Rhodium(III)-Catalyzed Asymmetric Reductive Cyclization of Cyclohexadienone-Containing 1,6-Dienes via an Anti-Michael/Michael Cascade Process

Ring strain plays an important role in metal-catalyzed cyclization of 1,6-dienes. Herein, we report a rhodium­(III)-catalyzed asymmetric reductive cyclization of cyclohexadienone-tethered α,β-unsaturated compounds (1,6-dienes), including α,β-unsaturated ketones, esters, amides, sulfone, and phosphonate. The reactions undergo an unusual anti-Michael/Michael addition process, affording cis-bicyclic frameworks with good to high yields and good diastereo- and enantioselectivities. Furthermore, several transformations of the products and a one-pot preparation of bridged polycyclic structure are also presented. Finally, DFT calculations show that the enantioselectivity is determined by the initial olefin insertion step and that the ring strain controls the overall regioselectivity and favors the formation of 5,6-bicyclic products.

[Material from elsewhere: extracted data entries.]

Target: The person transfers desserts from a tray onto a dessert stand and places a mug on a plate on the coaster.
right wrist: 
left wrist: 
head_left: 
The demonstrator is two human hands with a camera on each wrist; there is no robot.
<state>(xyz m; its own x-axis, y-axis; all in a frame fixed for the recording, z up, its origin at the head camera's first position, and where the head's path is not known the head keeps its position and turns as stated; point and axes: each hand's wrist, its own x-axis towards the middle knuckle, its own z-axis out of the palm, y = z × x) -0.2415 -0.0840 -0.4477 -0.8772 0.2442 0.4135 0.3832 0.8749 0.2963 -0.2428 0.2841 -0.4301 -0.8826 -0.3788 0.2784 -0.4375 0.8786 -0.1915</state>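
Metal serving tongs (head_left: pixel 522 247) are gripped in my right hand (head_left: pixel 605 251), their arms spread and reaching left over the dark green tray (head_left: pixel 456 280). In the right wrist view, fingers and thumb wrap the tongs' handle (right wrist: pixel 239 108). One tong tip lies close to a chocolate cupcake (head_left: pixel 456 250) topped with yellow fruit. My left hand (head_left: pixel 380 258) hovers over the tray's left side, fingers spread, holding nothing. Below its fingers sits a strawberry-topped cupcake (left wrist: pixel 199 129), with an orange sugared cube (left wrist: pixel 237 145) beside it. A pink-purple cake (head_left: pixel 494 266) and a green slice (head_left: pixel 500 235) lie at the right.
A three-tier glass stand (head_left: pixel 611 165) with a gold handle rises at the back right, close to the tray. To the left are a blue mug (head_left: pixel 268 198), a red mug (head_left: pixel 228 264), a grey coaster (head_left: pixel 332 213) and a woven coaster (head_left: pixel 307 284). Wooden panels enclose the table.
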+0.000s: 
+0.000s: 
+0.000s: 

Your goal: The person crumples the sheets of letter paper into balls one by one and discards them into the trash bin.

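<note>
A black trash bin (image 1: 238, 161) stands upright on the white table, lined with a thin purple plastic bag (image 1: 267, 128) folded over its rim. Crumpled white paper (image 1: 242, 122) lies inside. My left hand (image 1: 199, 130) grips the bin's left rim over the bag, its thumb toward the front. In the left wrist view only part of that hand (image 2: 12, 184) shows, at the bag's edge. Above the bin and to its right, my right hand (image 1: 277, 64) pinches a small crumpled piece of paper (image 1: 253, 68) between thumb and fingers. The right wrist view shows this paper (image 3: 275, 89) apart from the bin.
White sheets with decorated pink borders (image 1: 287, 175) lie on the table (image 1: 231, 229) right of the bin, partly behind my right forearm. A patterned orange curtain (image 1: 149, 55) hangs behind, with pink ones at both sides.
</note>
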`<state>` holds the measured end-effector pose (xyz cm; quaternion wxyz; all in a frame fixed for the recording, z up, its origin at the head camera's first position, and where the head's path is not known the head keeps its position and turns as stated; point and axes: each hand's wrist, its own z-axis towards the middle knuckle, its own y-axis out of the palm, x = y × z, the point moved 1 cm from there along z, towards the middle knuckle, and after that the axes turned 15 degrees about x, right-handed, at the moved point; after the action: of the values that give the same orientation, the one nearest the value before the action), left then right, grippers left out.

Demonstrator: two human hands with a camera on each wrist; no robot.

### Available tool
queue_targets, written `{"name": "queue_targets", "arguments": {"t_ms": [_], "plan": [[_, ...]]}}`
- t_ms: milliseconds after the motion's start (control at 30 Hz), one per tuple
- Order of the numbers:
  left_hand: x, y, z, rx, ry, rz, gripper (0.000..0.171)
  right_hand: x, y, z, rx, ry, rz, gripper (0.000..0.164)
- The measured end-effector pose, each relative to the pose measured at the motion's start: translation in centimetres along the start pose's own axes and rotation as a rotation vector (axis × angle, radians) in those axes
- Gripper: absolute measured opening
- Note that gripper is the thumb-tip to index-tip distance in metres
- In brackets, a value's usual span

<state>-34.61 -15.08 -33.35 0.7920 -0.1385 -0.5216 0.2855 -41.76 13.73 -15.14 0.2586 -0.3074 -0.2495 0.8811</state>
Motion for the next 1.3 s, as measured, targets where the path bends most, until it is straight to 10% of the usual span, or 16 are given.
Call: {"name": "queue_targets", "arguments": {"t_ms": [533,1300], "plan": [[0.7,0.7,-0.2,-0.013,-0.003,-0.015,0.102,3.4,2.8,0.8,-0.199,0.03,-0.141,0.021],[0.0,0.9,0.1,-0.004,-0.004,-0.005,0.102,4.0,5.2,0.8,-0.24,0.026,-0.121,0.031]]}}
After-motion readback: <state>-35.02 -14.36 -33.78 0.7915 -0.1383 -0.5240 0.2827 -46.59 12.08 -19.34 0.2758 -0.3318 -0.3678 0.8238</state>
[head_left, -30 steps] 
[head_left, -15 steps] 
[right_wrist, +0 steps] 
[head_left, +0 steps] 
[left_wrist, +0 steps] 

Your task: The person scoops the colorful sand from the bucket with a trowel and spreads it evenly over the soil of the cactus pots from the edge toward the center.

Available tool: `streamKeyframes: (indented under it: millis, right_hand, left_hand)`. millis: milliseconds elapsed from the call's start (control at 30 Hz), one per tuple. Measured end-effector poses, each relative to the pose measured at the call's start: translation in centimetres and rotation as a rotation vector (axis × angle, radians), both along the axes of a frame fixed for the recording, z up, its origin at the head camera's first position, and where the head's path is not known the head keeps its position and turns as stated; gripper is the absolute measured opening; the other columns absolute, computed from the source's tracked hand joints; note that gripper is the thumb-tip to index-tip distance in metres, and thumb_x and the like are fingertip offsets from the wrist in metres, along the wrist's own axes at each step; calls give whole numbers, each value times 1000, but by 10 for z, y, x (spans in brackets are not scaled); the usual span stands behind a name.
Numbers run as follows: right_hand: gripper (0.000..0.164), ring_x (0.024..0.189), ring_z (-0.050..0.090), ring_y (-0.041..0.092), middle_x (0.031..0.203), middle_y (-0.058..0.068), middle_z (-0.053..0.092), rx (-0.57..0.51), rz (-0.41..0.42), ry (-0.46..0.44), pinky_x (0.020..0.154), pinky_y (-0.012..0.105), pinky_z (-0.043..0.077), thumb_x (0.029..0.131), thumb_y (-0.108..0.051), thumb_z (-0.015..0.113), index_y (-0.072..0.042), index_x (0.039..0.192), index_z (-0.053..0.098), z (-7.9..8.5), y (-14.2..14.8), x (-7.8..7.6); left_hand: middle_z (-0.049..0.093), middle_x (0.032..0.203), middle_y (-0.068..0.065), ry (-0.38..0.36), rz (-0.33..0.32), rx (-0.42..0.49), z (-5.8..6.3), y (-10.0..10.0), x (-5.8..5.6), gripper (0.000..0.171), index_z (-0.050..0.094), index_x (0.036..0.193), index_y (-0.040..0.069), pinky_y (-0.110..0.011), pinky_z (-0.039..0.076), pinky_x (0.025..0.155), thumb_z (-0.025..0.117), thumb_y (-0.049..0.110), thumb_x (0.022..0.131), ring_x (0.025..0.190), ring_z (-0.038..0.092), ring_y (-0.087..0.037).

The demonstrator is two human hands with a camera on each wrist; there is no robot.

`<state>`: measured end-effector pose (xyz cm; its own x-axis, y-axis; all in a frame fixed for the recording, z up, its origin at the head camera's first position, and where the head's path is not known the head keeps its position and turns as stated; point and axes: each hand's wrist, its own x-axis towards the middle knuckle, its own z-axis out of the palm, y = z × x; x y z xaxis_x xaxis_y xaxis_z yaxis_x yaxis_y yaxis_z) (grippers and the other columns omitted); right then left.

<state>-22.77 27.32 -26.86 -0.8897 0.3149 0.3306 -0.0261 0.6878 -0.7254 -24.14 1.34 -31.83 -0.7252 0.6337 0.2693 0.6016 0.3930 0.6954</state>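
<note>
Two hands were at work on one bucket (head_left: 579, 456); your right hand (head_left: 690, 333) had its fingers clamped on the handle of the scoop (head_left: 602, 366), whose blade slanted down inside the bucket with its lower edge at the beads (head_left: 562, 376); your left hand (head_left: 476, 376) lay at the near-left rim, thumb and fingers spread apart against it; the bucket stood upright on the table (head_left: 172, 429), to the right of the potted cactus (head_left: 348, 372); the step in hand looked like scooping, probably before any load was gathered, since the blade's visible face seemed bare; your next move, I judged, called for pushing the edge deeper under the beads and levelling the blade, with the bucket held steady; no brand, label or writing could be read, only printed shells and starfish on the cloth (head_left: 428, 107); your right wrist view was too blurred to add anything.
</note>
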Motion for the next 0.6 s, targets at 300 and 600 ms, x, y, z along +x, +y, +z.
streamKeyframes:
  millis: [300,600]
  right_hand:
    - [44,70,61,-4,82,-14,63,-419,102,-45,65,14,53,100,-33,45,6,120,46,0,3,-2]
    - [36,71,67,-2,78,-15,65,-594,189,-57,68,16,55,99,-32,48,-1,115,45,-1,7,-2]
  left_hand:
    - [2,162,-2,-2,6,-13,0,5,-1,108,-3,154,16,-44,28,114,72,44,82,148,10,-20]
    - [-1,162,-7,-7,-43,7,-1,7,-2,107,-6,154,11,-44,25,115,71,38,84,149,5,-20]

环张力（Ring strain）在金属催化的1,6-二烯环化反应中发挥着重要作用。本文报道了一种铑(III)催化的不对称还原环化反应，以连有环己二酮结构的α,β-不饱和化合物（1,6-二烯类）为底物，该类底物包括α,β-不饱和酮、酯、酰胺、砜以及膦酸酯。该反应经历了反常的反-Michael/Michael加成历程，以良好至较高的收率以及良好的非对映选择性和对映选择性得到顺式双环骨架产物。此外，本文还展示了产物的若干衍生转化以及桥联多环结构的一锅法制备。最后，密度泛函理论（DFT）计算表明，反应的对映选择性由初始的烯烃插入步骤决定，而环张力则调控了整体的区域选择性，更有利于5,6-双环产物的生成。